De façon très mécanique, il rendra la pénétration plus confortable (à appliquer un peu avant), ce qui permettra de lever les appréhensions et rendra vos unions plus détendues.

Attention toutefois aux gels si votre partenaire utilise des préservatifs : certains peuvent les endommager. Demandez conseil à votre pharmacien !

Lancer la machine à fantasmes

Les fantasmes aident à se placer dans une dynamique de désir. Ils permettent de se situer, entre réalité et rêve, dans un entre-deux où tout est possible et permis. Ils maintiennent donc une tension d’avant la jouissance et soutiennent l’excitation.

En pratique : Mettez en marche votre cinéma intérieur. Mais "ne cherchez pas forcément à assouvir vos fantasmes", prévient le thérapeute.

En devenant réels, ils peuvent procurer (parfois et seulement dans le cas où les deux partenaires sont en phase) une jouissance intense.
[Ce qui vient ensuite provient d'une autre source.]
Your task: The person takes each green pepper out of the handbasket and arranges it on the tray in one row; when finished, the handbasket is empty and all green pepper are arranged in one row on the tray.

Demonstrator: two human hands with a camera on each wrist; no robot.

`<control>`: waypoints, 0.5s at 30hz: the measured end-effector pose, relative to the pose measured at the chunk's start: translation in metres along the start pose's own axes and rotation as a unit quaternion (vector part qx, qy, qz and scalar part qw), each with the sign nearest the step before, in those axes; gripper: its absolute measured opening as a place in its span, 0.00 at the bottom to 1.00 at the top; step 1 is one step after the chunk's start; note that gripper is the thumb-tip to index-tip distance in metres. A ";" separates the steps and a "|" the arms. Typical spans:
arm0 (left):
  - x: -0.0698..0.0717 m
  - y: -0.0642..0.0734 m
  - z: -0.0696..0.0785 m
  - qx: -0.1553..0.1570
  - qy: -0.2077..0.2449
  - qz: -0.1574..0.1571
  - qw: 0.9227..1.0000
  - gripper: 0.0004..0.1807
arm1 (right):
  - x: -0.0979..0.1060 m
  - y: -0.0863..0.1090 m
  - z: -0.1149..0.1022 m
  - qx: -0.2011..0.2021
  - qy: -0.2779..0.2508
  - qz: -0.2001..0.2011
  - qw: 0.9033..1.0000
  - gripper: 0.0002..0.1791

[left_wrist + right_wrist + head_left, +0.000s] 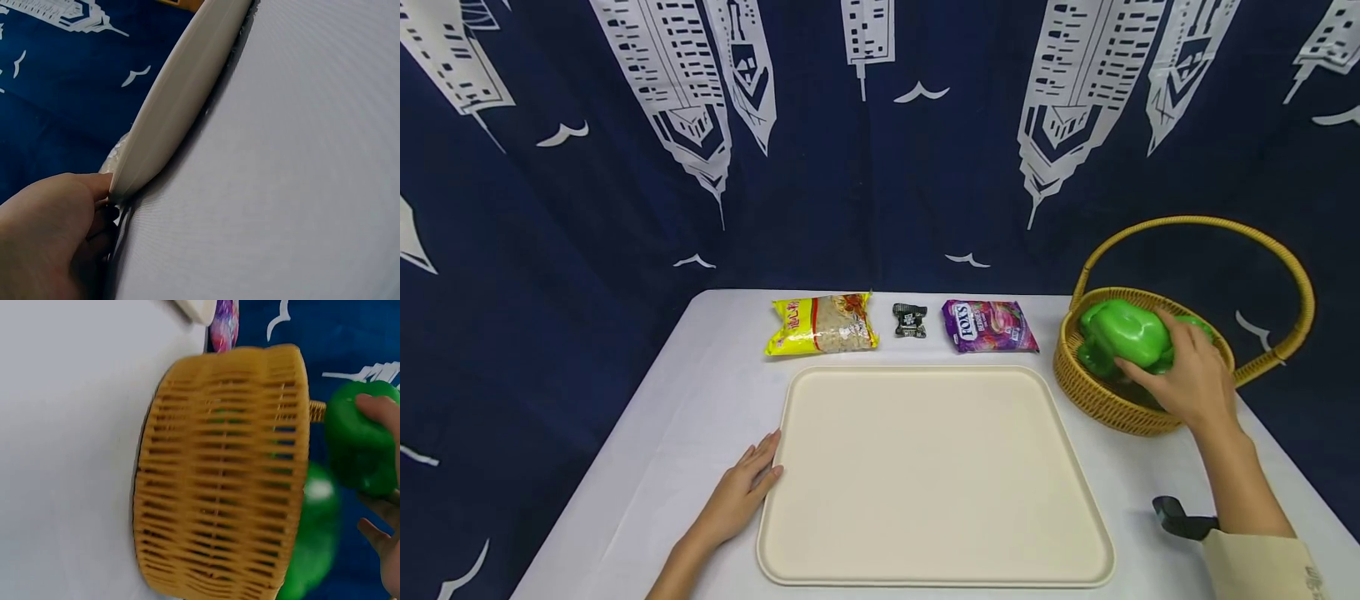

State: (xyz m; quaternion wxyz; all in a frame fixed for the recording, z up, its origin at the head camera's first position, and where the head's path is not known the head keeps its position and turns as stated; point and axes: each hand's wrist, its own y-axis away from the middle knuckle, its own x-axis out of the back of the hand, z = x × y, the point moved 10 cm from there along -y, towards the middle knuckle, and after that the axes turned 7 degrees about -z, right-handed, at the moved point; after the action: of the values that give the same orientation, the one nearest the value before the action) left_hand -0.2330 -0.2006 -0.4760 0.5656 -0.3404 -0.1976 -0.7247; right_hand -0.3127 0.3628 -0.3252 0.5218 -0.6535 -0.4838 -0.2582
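Observation:
My right hand [1193, 371] grips a shiny green bell pepper [1126, 330], thumb on one side and fingers on the other. The right wrist view has this pepper above the rim of a woven wicker basket [219, 475]. Another green bell pepper [317, 531] lies in the basket, partly hidden behind its wall. At the left side of a cream tray [932, 475], my left hand [739, 496] rests with extended fingers against the edge. Up close, the left thumb [97, 184] touches the tray's rim, while the other fingers are in shadow.
Along the table's back lie a yellow noodle packet [823, 323], a small black wrapped packet [910, 320] and a purple Fox's candy bag [990, 326]. The basket's tall handle [1195, 221] arches up at the right. A black strap piece [1180, 521] is by the right forearm.

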 end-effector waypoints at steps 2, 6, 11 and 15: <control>-0.001 0.001 0.000 0.003 0.000 0.000 1.000 0.30 | 0.005 0.004 -0.009 0.011 -0.028 0.033 0.999 0.50; 0.000 0.002 0.000 0.001 0.001 0.005 1.000 0.30 | 0.009 0.010 -0.030 0.042 -0.082 0.070 0.993 0.51; 0.002 0.002 -0.002 -0.005 0.007 0.012 1.000 0.30 | 0.001 0.012 -0.062 0.084 -0.126 0.061 0.987 0.56; 0.003 0.000 -0.005 -0.005 0.014 0.012 1.000 0.30 | -0.007 0.010 -0.085 0.111 -0.151 0.059 0.981 0.55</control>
State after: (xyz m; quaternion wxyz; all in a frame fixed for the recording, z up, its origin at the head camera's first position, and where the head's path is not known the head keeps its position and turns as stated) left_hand -0.2343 -0.2059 -0.4775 0.5750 -0.3355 -0.1818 -0.7237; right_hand -0.2924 0.2814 -0.3084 0.5258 -0.6504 -0.5436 -0.0703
Cependant, en devenant de simples souvenirs, pas toujours à la hauteur du rêve, ils perdent, dans le même temps, toute leur fonction aphrodisiaque.

Oublier le quotidien

Ne vous laissez pas envahir par des pensées parasites (la feuille d’impôts à remplir, les vacances à organiser, etc).

En pratique : Oublier le quotidien sera plus facile si vous avez choisi un lieu inhabituel ou même si vous avez baissé la lumière (ce qui efface le décor) et débranché le téléphone.
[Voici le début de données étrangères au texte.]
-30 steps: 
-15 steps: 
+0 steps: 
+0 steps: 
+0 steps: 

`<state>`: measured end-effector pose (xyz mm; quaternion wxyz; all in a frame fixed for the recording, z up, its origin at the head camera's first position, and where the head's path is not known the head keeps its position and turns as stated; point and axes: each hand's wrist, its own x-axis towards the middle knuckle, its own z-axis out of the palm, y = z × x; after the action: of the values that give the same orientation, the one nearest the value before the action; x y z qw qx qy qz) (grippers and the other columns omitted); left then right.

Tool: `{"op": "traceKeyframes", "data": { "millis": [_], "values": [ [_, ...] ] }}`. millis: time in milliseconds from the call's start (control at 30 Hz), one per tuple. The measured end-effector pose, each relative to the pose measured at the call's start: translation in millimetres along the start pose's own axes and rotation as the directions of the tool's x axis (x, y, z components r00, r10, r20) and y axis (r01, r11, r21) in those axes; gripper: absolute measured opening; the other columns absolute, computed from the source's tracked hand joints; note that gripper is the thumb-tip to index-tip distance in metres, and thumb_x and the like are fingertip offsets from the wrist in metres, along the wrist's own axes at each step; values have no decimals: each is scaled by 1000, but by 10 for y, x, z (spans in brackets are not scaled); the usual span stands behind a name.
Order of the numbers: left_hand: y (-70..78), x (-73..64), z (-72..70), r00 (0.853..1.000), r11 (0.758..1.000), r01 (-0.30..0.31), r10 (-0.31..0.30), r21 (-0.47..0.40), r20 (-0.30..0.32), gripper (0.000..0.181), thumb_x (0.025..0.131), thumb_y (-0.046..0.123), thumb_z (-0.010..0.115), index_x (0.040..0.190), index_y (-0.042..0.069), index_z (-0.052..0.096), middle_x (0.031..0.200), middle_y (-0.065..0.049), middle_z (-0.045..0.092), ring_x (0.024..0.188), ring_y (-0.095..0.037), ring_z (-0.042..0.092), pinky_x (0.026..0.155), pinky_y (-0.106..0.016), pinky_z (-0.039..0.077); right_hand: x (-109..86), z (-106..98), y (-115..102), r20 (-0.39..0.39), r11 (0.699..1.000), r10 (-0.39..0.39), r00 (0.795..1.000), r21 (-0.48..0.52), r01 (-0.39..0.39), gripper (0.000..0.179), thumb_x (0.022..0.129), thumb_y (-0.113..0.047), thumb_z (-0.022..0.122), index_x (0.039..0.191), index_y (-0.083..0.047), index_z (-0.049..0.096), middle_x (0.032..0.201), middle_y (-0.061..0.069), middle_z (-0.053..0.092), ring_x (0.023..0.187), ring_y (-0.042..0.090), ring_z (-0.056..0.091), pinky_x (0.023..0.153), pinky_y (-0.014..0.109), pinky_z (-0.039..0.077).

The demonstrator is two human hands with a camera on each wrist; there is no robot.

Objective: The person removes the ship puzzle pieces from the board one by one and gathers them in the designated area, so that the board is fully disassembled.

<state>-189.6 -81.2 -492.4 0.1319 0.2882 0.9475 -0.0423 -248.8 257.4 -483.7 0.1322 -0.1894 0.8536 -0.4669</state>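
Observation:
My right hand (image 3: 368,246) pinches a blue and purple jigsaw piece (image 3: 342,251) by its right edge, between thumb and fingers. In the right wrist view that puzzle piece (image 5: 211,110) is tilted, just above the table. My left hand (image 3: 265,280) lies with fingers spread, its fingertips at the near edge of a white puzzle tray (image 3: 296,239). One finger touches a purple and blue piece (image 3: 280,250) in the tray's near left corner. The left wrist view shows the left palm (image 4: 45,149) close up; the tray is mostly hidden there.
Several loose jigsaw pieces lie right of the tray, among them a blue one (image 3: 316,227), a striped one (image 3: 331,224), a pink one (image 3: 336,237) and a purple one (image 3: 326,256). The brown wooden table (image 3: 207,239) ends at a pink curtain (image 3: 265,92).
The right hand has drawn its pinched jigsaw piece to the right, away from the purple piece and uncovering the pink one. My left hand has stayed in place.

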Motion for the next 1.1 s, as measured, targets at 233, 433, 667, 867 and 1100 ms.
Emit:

Ensuite, et c’est le plus important : "Focalisez-vous au maximum sur vos sensations. Cela vous aidera d’autant plus que cette concentration éveillera des souvenirs, des images de plaisir qui renforceront le plaisir actuel", conseille Alain Héril, sexothérapeute.

Éliminer tout stress

"Le stress et l’anxiété sont les ennemis de la sexualité car, pour que les mécanismes de l’excitation puissent avoir lieu, le taux d’adrénaline doit s’abaisser et la dopamine s’élever", explique Alain Héril, sexothérapeute.
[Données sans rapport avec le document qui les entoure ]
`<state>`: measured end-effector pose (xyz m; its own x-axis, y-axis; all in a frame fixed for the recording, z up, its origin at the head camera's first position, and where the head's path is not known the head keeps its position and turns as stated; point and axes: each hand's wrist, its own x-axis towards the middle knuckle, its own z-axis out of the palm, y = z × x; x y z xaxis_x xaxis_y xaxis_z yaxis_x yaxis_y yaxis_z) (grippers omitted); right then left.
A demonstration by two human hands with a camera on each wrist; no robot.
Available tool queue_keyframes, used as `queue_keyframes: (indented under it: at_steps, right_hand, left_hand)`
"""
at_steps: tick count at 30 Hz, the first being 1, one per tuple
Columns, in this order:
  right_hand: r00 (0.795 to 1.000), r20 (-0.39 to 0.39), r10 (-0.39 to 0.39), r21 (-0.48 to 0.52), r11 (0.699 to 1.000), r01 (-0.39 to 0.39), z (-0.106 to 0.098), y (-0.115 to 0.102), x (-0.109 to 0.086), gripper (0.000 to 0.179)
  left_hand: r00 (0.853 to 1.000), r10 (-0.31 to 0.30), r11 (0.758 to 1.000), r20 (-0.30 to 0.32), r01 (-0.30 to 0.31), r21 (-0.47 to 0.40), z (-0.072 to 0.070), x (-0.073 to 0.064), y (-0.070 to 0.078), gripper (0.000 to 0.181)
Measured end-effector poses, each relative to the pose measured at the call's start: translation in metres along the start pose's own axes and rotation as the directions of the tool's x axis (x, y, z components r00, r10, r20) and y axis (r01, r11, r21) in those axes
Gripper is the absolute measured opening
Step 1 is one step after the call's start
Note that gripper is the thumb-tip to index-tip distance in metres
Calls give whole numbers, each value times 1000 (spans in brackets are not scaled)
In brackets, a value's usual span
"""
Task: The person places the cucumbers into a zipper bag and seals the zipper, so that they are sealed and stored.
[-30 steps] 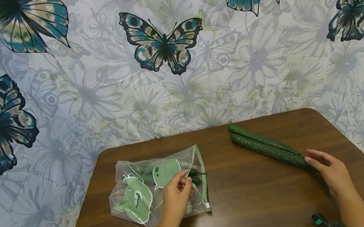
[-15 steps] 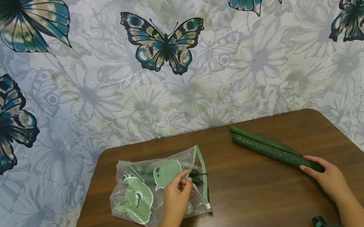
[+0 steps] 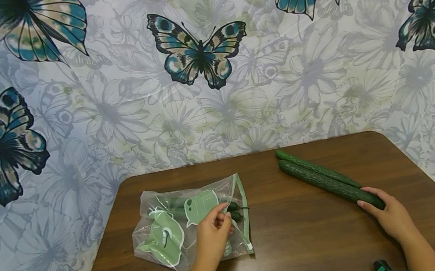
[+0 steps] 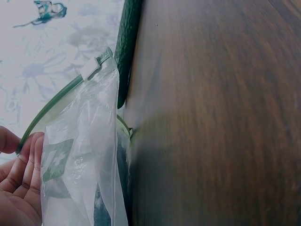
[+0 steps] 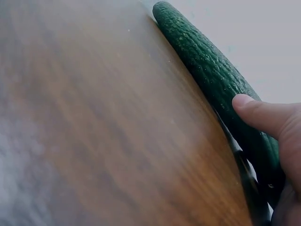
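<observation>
A clear zip bag (image 3: 190, 233) with green printed shapes and a green zip edge lies on the table's left, cucumbers (image 3: 235, 215) showing inside its right end. My left hand (image 3: 212, 234) pinches the upper layer at the bag's mouth; in the left wrist view, thumb and fingers (image 4: 33, 155) hold the green rim. Two long cucumbers lie side by side at the right. Around the near end of the front cucumber (image 3: 326, 182) my right hand (image 3: 391, 212) has its thumb and fingers. The second cucumber (image 3: 332, 171) lies just behind it, partly hidden.
The brown wooden table (image 3: 290, 255) has rounded far corners. Behind it hangs a floral cloth (image 3: 223, 120) with butterflies. Black devices show by both wrists, one of them the right wrist device (image 3: 387, 269).
The right hand has moved left along the cucumber's near end and now grips it, where earlier its fingertips were only at that end. The left hand holds still on the bag.
</observation>
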<state>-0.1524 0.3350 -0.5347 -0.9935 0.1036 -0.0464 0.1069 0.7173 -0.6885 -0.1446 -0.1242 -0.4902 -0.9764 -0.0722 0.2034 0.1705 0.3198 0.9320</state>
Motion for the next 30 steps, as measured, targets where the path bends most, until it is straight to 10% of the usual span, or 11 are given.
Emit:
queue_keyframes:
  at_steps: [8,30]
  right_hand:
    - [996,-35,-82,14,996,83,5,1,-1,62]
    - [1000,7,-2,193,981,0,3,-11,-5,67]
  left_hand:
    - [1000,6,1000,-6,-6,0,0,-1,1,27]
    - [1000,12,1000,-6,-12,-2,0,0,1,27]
Le pire, c’est l’angoisse de performance, touchant surtout les hommes : elle consiste à redouter de ne pas être "à la hauteur" face à son partenaire sexuel et s’accompagne de pensées du type : "Et si je n’arrivais pas à maintenir une érection ?", ou "Et si je ne parvenais par à retenir mon éjaculation ?"

En pratique : Repérez ce type de pensées et essayez, lorsqu’elles surviennent, de respirer profondément en vous concentrant sur des souvenirs de moments agréables avec votre partenaire, sur ce qui vous séduit, vous excite en elle (ou lui).